Immigration advocacy and ministry groups must band together with renewed courage and resolve to meet the anti-immigrant initiatives expected during Donald Trump’s second presidency, activists said during a post-election webinar.
“There will definitely be policies to limit asylum at the border, there will definitely be actions to turn back the vulnerable at the border,” said Dylan Corbett, executive director of Hope Border Institute, an El Paso-based Catholic strategy center and social justice organization focused on issues at the U.S.-Mexico border region.
“And while we cannot predict what form it might take, there will be a campaign of deportation here, at the border and in the interior of our country which underscores the real need for us to act and to organize in new and creative ways,” he said. “And it’s urgent we begin preparing.”
Joining Corbett for the Nov. 20 discussion were Mark Seitz, bishop of the Catholic Diocese of El Paso; Blanca Navarrete Garcia, a social worker and director of a human rights organization in Mexico; and Gustavo Meneses Castro, a priest who oversees Catholic efforts to monitor and respond to human migration in the Americas and Caribbean.
As daunting as mass deportation and other anticipated immigration policies may be, advocates have years of experience serving migrants in increasingly difficult circumstances, Corbett said. “Over the past couple decades, our country has leaned really heavily into enforcement. We have hardened our border, we have built walls, we have enacted limitations on the rights to asylum. The Biden administration in particular has been leaning into immigrant detention over the past couple of years.”
Communities and ministries along the border have risen to the challenge, he said. “El Paso-Juarez has stood up heroically in so many ways. … What we have shown here at the border is that it is possible to welcome people with dignity, with humanity and that when we respond with compassion, we are better off as a border community and as a country.”
The continued politicization of immigration adds another layer to the challenge, Corbett said. “As people of faith, we understand that this is also a deeply moral question: What do we do when the vulnerable show up at our southern border?
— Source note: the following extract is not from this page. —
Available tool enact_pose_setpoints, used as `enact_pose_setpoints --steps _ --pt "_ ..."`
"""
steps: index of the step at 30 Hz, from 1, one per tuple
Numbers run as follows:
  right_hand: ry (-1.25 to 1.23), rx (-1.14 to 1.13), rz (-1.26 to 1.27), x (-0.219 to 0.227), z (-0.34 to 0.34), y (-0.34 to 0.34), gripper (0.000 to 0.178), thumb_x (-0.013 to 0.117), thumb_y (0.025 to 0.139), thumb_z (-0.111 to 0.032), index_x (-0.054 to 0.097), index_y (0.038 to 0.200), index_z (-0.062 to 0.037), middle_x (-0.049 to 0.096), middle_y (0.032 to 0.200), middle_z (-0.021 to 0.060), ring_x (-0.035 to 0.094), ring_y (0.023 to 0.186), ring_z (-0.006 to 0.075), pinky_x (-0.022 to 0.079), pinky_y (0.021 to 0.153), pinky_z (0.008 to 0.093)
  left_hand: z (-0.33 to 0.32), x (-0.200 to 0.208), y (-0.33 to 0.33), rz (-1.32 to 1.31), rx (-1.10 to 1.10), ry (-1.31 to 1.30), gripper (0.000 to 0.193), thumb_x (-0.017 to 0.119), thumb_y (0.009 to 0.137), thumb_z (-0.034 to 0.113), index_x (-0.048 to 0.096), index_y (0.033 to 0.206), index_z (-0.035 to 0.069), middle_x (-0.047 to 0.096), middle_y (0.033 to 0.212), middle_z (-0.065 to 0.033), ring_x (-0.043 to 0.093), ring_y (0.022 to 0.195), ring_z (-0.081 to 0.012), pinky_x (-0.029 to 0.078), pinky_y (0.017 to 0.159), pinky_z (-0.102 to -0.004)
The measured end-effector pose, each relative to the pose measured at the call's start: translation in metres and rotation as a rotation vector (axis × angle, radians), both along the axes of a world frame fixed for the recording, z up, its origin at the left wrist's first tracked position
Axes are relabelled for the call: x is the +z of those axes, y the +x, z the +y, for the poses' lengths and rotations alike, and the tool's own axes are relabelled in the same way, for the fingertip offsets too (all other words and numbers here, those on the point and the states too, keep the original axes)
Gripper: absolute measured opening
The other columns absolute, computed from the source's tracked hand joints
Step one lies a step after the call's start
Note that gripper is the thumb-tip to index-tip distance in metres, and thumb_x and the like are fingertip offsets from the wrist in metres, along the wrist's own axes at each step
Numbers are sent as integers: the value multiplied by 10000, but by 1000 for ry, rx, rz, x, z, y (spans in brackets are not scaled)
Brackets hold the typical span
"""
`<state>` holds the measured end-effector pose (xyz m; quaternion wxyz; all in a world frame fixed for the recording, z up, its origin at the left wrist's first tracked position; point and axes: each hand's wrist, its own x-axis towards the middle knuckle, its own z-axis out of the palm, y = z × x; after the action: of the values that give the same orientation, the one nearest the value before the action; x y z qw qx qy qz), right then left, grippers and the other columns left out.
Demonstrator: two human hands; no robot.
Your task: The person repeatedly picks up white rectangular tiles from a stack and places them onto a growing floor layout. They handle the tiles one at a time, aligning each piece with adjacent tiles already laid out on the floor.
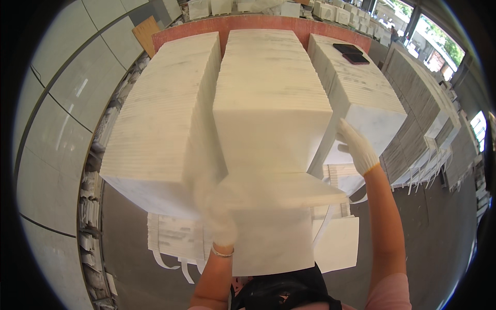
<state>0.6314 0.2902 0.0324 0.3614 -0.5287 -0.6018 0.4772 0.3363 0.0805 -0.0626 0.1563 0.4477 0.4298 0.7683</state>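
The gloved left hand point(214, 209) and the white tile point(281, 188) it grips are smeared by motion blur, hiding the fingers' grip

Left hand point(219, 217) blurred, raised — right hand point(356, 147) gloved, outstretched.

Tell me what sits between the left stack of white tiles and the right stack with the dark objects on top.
In the head view, a third stack of white tiles, the middle stack, stands between the left stack and the right stack, with narrow gaps on either side.
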Motion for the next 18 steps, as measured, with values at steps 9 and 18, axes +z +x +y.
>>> enact_pose_setpoints --steps 9,18 --pt "-111 -156 -70 1 46 -59 656 511 996 -560 660 1210 41 657 1070 69 540 944 183 445 851 329 8 -5 -10 231 192 -159 556 341 1116 300 296 1503 -96 422 1535 -265 398 1453 -385 340 1187 -470" --pt "-10 -23 -80 -4 9 -33 776 550 953 -618 562 1428 -5 618 1360 144 561 1255 284 480 982 411 18 12 -4 -18 70 -43 555 373 1095 261 286 1518 -87 397 1551 -267 374 1464 -393 309 1215 -483"
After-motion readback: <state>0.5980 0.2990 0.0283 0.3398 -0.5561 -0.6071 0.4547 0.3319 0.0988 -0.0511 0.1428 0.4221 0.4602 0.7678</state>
And it’s a spiritual question: What type of community do we want to be? That’s why the role of our faith communities is going to be so decisive as we negotiate the challenges which are now in front of us.”
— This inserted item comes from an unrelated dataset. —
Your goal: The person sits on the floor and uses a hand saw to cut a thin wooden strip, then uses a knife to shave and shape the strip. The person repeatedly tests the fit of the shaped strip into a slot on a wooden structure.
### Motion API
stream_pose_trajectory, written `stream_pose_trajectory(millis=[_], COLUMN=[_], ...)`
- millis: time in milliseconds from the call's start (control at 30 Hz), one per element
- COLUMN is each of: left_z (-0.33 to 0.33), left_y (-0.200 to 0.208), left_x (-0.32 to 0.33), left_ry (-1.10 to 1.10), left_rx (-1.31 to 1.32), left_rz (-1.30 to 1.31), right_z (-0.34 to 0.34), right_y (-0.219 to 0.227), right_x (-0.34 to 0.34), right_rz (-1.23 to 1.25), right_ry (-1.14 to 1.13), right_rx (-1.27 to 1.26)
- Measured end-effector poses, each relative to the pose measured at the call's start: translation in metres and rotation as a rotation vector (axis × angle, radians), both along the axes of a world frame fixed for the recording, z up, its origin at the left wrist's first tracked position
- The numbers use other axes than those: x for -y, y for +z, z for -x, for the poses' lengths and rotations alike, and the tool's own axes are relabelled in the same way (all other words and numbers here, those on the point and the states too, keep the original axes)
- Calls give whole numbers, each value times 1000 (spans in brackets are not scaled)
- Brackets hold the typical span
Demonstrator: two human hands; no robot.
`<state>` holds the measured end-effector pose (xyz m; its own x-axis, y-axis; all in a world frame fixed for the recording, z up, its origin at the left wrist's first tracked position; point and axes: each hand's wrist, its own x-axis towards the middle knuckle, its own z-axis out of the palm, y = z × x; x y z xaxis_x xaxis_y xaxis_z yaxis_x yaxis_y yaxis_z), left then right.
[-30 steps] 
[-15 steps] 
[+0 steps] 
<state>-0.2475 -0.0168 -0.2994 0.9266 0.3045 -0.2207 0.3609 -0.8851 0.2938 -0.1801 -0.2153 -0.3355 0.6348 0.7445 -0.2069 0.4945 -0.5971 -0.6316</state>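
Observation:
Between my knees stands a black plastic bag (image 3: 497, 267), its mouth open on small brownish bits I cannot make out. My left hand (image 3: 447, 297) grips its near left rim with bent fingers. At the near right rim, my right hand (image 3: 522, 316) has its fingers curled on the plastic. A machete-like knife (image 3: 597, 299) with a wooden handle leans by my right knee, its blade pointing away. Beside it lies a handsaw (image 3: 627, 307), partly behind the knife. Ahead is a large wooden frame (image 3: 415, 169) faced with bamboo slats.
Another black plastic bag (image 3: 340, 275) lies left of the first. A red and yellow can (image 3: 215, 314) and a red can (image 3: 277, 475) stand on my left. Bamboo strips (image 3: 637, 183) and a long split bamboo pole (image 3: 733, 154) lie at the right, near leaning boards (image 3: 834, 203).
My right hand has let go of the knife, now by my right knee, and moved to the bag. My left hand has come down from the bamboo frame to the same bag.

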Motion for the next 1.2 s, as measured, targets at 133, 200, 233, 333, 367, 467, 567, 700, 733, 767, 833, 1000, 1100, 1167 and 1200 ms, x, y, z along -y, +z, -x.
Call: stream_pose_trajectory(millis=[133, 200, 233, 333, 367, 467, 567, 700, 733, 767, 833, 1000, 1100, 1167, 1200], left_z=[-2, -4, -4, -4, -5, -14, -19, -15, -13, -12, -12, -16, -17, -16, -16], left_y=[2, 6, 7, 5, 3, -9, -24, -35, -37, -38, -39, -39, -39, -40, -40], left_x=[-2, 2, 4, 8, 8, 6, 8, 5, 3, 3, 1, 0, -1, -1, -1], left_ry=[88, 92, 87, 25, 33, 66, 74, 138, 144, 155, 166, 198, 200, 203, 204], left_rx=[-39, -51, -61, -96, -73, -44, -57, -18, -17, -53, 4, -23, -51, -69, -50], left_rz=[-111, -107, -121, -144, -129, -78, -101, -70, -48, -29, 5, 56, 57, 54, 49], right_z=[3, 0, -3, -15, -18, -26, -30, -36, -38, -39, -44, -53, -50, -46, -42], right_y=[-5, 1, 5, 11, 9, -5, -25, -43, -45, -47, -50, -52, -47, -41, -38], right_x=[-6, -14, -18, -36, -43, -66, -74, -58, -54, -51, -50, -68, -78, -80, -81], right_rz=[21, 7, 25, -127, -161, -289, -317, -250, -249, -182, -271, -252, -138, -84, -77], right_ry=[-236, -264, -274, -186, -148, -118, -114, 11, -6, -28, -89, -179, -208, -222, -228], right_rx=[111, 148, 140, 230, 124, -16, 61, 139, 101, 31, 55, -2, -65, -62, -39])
The Catholic Church will be there to support immigration advocates when the pressures mount in the coming years, Seitz said.
“The church is unequivocally on the side of a community in fear right now and stands with the migrant community. I want to state that as clearly as possible to those who are afraid today, to migrants who are part of our communities, our churches and who work in America’s essential jobs.”
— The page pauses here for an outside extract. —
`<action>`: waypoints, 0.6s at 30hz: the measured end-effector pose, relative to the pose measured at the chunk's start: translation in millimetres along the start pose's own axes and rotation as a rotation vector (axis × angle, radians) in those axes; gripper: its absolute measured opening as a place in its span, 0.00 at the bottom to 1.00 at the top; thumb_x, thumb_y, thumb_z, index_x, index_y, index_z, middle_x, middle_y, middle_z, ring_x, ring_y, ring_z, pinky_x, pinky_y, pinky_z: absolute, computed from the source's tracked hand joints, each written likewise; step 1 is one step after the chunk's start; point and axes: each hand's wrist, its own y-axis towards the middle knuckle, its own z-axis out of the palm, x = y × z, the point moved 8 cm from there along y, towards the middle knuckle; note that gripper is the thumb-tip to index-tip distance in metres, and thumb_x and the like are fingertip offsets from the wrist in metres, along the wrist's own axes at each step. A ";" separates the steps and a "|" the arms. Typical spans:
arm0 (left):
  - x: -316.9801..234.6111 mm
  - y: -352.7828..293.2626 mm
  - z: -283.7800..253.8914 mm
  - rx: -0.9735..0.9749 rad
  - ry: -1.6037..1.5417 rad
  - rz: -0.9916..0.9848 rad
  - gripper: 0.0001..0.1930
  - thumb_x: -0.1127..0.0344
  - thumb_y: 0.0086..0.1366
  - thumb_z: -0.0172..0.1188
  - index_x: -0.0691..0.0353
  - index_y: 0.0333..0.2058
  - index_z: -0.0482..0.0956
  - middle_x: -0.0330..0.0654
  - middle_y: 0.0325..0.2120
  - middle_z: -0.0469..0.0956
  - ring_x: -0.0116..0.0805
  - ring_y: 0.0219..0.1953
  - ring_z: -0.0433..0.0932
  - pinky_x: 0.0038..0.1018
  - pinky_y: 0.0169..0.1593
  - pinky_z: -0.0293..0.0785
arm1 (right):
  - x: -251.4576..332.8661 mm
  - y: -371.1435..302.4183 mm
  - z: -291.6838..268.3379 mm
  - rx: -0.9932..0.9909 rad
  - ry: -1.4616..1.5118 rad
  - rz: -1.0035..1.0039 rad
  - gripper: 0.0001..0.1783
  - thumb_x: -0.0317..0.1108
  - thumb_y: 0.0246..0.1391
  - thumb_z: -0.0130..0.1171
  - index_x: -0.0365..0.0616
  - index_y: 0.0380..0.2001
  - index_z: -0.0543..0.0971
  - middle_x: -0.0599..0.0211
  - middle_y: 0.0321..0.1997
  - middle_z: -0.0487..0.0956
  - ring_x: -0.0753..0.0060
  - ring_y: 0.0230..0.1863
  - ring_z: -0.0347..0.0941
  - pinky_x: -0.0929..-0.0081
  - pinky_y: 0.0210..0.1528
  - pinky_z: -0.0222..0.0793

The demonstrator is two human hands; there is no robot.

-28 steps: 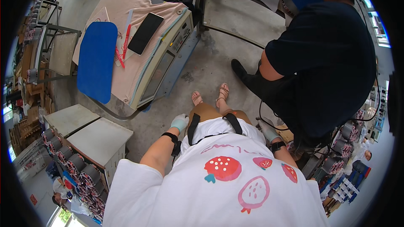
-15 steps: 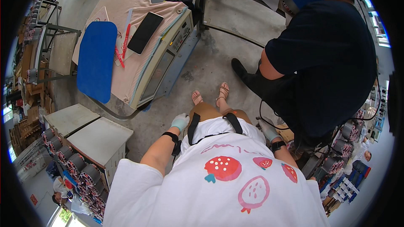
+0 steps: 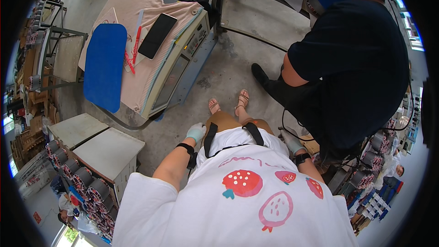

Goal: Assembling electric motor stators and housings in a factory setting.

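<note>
My left hand (image 3: 196, 131), in a pale glove, hangs beside my left thigh, apart from the covered machine. Its fingers point toward my shorts and are too small to make out. On the other side, my right hand (image 3: 291, 140), in a greyish glove, is down by my right hip. A thin black cable (image 3: 284, 118) passes close to its fingers; whether they touch it I cannot tell. Both wrists carry black bands. Ahead on the left, a pink cloth (image 3: 132, 4) covers a machine (image 3: 178, 71). On it lie a blue board (image 3: 105, 66), a black phone (image 3: 157, 35) and red pens (image 3: 137, 45).
Close on my right, a person in dark clothes (image 3: 356, 59) sits bent away from me. Two pale-topped cabinets (image 3: 109, 148) stand at left, beside several wound motor cores (image 3: 82, 176). A metal frame (image 3: 256, 39) stands ahead on the concrete floor.
</note>
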 end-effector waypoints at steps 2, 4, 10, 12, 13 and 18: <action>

“The church is unequivocally on the side of a community in fear right now and stands with the migrant community.”
The church also stands with those who work in Catholic Charities agencies, parishes or nonprofits that serve migrants, he said. “For a person of faith working or volunteering in a community organization right now, I recognize this as a difficult moment. It is going to be challenging, it is going to be tiring, and it may be scary.”
In fact, it’s already been scary for some faith-based nonprofits in Texas. Earlier this year, state Attorney General Ken Paxton tried unsuccessfully to revoke the licenses of Annunciation House, a Catholic migrant shelter, and Las Americas Immigration Advocacy Center, both in El Paso.
“As a priest and as a bishop, you have my support. I am praying for you and know that church and society will need you and your gifts more than ever,” Seitz said. “We have to have one another’s back. Let’s move forward together. And as we do, let’s give no quarter to hate or despair. Love must be our fuel. Solidarity must be our banner. So we steady ourselves, we prepare and we move forward together.”
However severe future immigration policies become, they will not be enough to stop desperate people from migrating toward the U.S., Castro said.
“The reality is the flow is continuous and they will have a more violent and more dangerous migration” due to seeking more risky routes and greater exposure to human traffickers along the way, he predicted.
Meanwhile, the rising presence of deportees arriving from the U.S. will place tremendous stress on charities, churches and aid groups in Mexico and other nations along migration routes, Navarrete Garcia said.
She urged the launch of an international effort to provide support to those organizations and their leaders, with U.S. faith groups taking the lead in helping their cross-border counterparts.